##### The data

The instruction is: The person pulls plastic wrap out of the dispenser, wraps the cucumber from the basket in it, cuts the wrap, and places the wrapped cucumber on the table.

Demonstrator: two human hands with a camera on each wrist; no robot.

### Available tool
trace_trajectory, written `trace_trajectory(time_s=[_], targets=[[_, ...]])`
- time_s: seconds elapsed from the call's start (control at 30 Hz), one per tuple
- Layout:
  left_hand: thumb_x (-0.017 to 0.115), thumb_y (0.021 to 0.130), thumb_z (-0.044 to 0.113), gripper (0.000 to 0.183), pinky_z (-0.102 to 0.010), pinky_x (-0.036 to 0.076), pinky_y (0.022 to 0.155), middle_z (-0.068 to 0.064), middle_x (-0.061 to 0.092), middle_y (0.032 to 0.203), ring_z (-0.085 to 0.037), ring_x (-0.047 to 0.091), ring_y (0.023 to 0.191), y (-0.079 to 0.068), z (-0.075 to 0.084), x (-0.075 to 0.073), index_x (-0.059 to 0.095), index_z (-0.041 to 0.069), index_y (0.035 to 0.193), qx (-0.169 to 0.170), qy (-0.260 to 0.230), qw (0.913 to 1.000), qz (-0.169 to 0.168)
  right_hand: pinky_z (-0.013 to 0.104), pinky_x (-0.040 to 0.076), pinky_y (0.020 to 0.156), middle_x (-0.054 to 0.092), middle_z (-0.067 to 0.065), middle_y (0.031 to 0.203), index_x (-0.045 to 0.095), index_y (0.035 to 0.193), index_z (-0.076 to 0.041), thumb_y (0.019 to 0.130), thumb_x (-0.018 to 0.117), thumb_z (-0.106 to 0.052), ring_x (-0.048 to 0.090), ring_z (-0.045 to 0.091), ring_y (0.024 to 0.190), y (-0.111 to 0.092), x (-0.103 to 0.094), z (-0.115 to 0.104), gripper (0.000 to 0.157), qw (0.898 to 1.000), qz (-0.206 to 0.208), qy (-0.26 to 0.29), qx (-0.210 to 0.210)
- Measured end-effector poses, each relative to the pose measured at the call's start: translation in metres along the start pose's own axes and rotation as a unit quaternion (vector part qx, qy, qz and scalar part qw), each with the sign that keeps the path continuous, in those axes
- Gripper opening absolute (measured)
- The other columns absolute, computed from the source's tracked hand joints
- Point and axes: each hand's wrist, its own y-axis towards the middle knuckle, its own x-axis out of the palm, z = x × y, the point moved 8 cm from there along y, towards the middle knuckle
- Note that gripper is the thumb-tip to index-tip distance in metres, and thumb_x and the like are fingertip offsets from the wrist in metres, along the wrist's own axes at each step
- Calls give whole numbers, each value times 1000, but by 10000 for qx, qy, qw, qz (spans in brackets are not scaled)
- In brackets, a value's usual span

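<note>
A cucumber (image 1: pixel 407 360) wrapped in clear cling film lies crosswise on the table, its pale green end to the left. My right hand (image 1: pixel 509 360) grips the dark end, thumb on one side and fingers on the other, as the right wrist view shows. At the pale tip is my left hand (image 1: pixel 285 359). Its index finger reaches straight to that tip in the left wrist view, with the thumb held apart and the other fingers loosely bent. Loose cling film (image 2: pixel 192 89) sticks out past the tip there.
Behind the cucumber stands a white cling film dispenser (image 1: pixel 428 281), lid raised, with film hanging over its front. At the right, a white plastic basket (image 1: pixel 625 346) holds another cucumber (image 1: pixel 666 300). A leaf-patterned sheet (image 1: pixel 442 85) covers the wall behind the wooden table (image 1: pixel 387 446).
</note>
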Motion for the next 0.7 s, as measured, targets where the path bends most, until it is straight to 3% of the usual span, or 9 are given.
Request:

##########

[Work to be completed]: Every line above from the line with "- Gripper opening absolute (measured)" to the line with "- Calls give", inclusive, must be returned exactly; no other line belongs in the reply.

[Output]:
- Gripper opening absolute (measured)
- The other columns absolute, computed from the source's tracked hand joints
- Point and axes: each hand's wrist, its own y-axis towards the middle knuckle, its own x-axis out of the palm, z = x × y, the point moved 8 cm from there along y, towards the middle knuckle
- Note that gripper is the thumb-tip to index-tip distance in metres, and thumb_x and the like are fingertip offsets from the wrist in metres, along the wrist's own axes at each step
- Calls give whole numbers, each value times 1000, but by 10000 for qx, qy, qw, qz (spans in brackets are not scaled)

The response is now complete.